Lothar Philipps hatte regelmäßig an IRIS, dem jährlichen Internationalen Rechtsinformatik-Symposion in Salzburg teilgenommen und mit seiner Gegenwart, mit seinen Ideen und mit seinen Gesprächen die Community-Landschaft von IRIS mit geprägt. Im Rahmen von IRIS 2004 «Informationstechnik in der juristischen Welt», wurde ihm daher im Rahmen des Schwerpunkts Rechtstheorie aus Anlass seines 70. Geburtstages ein Kolloquium gewidmet.1
Themen der Rechtsinformatik brauchen viel Geduld, weil noch sehr viel Arbeit notwendig ist, um die gewünschte Qualität zu erzielen. Das spielerische, freudige Umgehen mit diesen Themen im Rahmen von IRIS hilft, das «gescheite Leute» zusammensitzen und die Wissenschaft weiterbringen wollen. Dies ist eine sehr europäische, aber wesentliche und wichtige Form der Wissenschaft, eine unverzichtbare Grundlage, insbesondere wenn es wenig Ressourcen gibt. Die Publikationen sind generell wenige, oft nicht den strengen Publikationsregeln entsprechend. Aber die Grundlage ist getan und wenn die Ressourcen da sind, können diese Ideen weiterentwickelt und in eine den amerikanischen Wissenschaftskriterien entsprechende Form gebracht werden: Es ist anzumerken, dass die Wissenschaft als europäische entstanden ist und es auch ganz schön weit gebracht hat.

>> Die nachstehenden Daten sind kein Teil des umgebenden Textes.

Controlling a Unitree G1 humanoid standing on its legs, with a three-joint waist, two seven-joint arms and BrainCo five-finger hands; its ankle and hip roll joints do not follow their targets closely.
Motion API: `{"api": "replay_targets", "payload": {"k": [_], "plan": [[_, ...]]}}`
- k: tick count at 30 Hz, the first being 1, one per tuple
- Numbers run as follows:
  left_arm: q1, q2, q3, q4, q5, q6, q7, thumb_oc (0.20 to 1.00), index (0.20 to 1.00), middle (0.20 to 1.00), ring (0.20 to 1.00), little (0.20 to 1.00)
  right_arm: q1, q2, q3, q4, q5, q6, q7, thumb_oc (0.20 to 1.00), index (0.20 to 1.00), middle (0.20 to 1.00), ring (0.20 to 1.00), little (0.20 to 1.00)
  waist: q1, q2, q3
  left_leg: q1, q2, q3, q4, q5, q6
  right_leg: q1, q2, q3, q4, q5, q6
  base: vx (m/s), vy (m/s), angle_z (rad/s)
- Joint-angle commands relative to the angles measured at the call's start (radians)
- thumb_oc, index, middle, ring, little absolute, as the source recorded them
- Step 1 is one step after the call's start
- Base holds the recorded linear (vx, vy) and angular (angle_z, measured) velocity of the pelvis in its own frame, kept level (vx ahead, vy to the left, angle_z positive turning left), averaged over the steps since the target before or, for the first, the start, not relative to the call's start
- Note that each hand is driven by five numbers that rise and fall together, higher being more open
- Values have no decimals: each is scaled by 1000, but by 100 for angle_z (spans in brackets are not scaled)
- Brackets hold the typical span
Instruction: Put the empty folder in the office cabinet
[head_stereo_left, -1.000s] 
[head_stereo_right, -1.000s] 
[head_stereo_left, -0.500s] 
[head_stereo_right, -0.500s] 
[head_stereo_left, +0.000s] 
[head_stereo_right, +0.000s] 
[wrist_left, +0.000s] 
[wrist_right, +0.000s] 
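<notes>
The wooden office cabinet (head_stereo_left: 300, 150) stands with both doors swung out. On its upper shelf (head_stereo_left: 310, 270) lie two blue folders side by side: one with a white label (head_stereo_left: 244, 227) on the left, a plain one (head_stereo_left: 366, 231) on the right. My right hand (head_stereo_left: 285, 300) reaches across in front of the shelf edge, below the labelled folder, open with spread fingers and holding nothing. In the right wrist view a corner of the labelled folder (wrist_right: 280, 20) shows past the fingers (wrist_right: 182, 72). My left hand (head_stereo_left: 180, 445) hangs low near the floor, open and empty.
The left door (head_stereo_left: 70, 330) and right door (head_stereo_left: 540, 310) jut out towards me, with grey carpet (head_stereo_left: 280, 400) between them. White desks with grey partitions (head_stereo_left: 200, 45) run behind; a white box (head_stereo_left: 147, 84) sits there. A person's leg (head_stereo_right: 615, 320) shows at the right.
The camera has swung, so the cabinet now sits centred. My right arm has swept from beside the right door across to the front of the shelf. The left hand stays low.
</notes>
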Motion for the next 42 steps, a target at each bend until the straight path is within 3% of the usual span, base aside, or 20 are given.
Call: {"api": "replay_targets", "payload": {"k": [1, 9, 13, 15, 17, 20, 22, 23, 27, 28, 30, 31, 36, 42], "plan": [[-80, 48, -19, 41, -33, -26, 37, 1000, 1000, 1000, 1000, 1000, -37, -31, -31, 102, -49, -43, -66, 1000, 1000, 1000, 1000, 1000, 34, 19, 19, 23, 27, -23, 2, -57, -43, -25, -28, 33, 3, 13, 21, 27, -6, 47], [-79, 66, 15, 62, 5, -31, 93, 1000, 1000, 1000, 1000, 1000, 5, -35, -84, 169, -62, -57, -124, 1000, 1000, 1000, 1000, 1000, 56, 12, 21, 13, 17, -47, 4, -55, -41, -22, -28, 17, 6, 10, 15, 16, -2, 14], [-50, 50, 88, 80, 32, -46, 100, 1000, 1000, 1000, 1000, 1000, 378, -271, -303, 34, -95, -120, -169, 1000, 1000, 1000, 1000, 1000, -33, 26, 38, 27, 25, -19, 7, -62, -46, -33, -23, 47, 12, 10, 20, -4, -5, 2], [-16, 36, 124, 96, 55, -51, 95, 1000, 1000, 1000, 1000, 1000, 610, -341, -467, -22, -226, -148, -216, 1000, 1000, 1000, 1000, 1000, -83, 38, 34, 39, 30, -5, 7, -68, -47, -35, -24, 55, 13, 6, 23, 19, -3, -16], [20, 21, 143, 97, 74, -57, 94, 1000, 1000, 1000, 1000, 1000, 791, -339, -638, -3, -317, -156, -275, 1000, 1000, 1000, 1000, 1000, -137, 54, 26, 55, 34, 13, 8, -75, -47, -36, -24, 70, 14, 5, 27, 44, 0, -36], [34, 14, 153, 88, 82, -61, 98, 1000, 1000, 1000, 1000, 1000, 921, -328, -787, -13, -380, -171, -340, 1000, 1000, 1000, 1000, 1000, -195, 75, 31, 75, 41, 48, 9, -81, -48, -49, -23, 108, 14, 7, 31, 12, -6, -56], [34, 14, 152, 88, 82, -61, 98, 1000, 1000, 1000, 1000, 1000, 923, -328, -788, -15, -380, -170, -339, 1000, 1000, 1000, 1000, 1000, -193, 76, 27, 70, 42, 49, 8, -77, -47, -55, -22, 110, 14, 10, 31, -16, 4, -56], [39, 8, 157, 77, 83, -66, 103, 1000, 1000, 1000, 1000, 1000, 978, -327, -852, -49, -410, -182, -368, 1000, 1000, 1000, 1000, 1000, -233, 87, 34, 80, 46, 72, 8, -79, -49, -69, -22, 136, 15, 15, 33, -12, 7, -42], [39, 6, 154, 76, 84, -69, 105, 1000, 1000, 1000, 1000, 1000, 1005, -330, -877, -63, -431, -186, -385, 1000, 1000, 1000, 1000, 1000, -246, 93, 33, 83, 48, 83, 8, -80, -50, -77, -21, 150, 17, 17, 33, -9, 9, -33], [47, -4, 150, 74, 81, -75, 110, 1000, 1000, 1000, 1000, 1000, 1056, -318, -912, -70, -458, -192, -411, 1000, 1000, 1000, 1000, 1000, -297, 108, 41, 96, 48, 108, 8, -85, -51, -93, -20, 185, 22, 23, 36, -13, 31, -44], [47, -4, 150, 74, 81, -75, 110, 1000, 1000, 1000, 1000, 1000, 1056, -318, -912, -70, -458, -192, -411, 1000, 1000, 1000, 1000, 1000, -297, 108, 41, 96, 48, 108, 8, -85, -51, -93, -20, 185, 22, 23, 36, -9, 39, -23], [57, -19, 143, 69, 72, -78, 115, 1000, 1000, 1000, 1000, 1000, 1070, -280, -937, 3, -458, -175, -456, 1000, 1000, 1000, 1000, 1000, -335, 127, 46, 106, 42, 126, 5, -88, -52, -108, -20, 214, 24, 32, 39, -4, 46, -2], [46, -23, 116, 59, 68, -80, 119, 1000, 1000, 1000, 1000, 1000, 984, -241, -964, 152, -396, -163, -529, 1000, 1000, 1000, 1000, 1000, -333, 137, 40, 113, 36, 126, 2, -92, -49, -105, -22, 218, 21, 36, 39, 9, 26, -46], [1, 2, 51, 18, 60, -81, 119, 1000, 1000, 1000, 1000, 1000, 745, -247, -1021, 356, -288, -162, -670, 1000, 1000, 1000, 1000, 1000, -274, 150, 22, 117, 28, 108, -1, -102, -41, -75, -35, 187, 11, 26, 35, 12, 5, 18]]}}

In seiner Zeit, in tempore suo, kamen die neuronalen Netze auf, zu denen die meisten Juristen aufgrund ihrer textuellen Gebundenheit keinen rechten Zugang hatten. Lothar Philipps konnte jedoch mit ihnen umgehen. An Kasuistik vom Strafrecht her gewöhnt und mit dem entsprechenden theoretischen Scharfblick ist es ihm gelungen, die neuronalen Netze in die Rechtsinformatik zu integrieren und sie mit der ihm eigenen kreativen und experimentellen Weise zu trainieren und dadurch neue Aspekte aufzuzeigen. Niemand konnte das so gut wie Lothar Philipps, der damit in die Top Ten der Rechtstheorie aufstieg. Dieser Rang und diese Würde sind ihm zeitlebens auch geblieben und wirken jetzt noch nach.2
Auf seine Art gehörte Lothar Philipps auch zu den wesentlichen Stützen der Rechtsinformatik im deutschsprachigen Raum. Für derartige Themen hatte er immer Zeit und unterstützte Jungwissenschaftler entsprechend. Es war nicht seine Art, sich mit der amerikanischen Form der Wissenschaft intensiv auseinanderzusetzen; er wollte mit seinen Gedanken und Ideen überzeugen; die weitere Arbeit überließ er gern anderen. Noch in sehr guter Erinnerung ist sein Eingeladener Vortrag über Artificial Morality – A New Discipline in the Natural Law Tradition - bei der ICAIL1993 in Amsterdam. Er führte die Spieltheorie in die AI & Recht Community ein, die nunmehr in Multiagent-Systemen so populär ist.3
Rainhard Bengez
Georg Jakob
Friedrich Lachmayer
Erich Schweighofer
- 1 Schünemann, Bernd, Tinnefeld, Marie-Theres, Wittmann, Roland (Hrsg.), Gerechtigkeitswissenschaft – Kolloquium aus Anlass des 70. Geburtstages von Lothar Philipps, Festschrift Lothar Philipps, BWV Berliner Wissenschaftsverlag, Berlin (2005).
- 2 Philipps Lothar, Sartor, Giovanni, Introduction: from legal theories to neural networks and fuzzy reasoning, Artificial Intelligence and Law, 7(2–3), S. 51–63 (1999).
- 3 Philipps, Lothar, Artificial Morality and Artificial Law, Artificial Intelligence and Law, 7(2), S. 115–128 (1999).